Imagine uma pequena cidade baiana na margem direita do Rio São Francisco no ano de 1931. Tinha curso o governo provisório de Vargas e Juazeiro, isolada, energia precária, olhava para Petrolina, Pernambuco, na outra margem do rio. Ainda não havia sido feita a ponte que as ligaria, no Governo Dutra. Ali, em 10 de junho de 1931, nos braços de uma parteira, nasceu João Gilberto do Prado Pereira de Oliveira, menino comum. Aos 14 anos ganha um violão e a vida muda. A cidade fica pequena e se larga aos 18 para Salvador onde conhece Dorival Caymmi. Agitado, dali vai para o Rio, participa da banda ‘Garotos da Lua’, é excluído por desobediência e por não gostar dos ritmos tocados.
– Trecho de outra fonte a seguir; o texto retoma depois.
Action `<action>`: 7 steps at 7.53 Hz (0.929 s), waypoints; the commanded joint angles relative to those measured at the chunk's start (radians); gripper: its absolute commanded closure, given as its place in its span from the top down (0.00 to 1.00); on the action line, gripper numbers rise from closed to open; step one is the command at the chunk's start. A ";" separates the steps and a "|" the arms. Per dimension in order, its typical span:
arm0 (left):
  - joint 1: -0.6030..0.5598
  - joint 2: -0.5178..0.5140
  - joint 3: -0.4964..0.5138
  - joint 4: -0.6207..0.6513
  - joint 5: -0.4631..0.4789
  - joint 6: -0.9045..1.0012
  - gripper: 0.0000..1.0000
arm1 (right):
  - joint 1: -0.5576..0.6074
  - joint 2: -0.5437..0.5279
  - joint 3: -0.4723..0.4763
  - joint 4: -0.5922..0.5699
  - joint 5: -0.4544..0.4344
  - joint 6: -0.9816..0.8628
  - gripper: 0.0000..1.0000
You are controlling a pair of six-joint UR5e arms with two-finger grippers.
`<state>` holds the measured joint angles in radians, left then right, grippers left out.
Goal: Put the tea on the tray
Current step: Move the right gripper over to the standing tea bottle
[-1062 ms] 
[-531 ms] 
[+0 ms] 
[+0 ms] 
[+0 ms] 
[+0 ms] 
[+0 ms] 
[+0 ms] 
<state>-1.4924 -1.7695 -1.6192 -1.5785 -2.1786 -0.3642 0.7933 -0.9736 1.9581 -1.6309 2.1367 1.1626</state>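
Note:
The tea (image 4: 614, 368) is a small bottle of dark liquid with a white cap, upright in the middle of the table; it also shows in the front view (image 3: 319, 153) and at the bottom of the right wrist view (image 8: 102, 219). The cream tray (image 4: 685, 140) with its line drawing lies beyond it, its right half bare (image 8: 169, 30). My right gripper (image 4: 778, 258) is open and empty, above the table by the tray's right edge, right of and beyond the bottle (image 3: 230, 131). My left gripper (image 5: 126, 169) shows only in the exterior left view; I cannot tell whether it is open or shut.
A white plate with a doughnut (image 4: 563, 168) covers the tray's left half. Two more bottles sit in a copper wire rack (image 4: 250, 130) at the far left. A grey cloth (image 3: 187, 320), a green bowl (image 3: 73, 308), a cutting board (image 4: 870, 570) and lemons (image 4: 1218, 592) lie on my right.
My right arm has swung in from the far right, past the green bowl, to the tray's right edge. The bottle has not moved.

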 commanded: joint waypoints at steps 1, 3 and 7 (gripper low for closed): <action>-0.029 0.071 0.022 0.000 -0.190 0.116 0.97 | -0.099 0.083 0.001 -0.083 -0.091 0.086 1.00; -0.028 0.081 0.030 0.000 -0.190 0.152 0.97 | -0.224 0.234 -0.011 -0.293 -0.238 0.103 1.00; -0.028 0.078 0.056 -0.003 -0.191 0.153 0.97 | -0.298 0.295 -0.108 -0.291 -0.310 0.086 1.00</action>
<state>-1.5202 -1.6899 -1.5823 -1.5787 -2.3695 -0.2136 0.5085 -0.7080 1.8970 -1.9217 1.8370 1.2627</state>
Conhece, anos depois, Tom Jobim, pianista clássico que tem profunda admiração pelo Jazz e a história de sua vida vira para sempre. Surge, ali entre Copacabana e Ipanema, o seu primeiro disco, ‘Chega de Saudade’, fins dos anos 50. O restante todos conhecem, pois João Gilberto, Tom Jobim, Vinicius de Moraes, Carlinhos Lyra e alguns mais modificaram a forma de tocar o samba, tornando-o uma mistura de ritmo sincopado da percussão mais simplificada e, paradoxalmente, mais sofisticada. Desde então, João Gilberto é o monstro sagrado da Bossa Nova e suas excentricidades o fazem desejado pelo público que aceita as suas exigências nos poucos shows que dá no Brasil e mundo. Assim, aproveitando o ano em que a Bossa Nova completa 50 anos e o mês em que ele faz 77, deu um show agora na principal sala do Carnegie Hall, em New York, reclamando do ar condicionado – tosse várias vezes – e da posição do microfone. Canta 22 músicas, começando com Doralice, passa por Chega de Saudade, Corcovado, Morena Boca de Ouro, Preconceito, O Pato, Caminhos Cruzados, Wave, Rosa Morena, Este seu olhar, Samba do Avião, Lígia, Desafinado. Ao final, homenageia os gringos com a versão de Braguinha da música de Irving Berlin, ‘God Bless América’ e fecha com Garota de Ipanema. É aplaudido de pé pelas duas mil pessoas que lotavam a sala. Para Sérgio Dávila, da Folha-SP: “João Gilberto desafiou o tempo e o vento em sua primeira apresentação no ano em que a Bossa Nova completa 50 anos”.
João Soares Neto,
escritor
CRÔNICA PUBLICADA NO DIÁRIO DO NORDESTE EM 29/06/2008.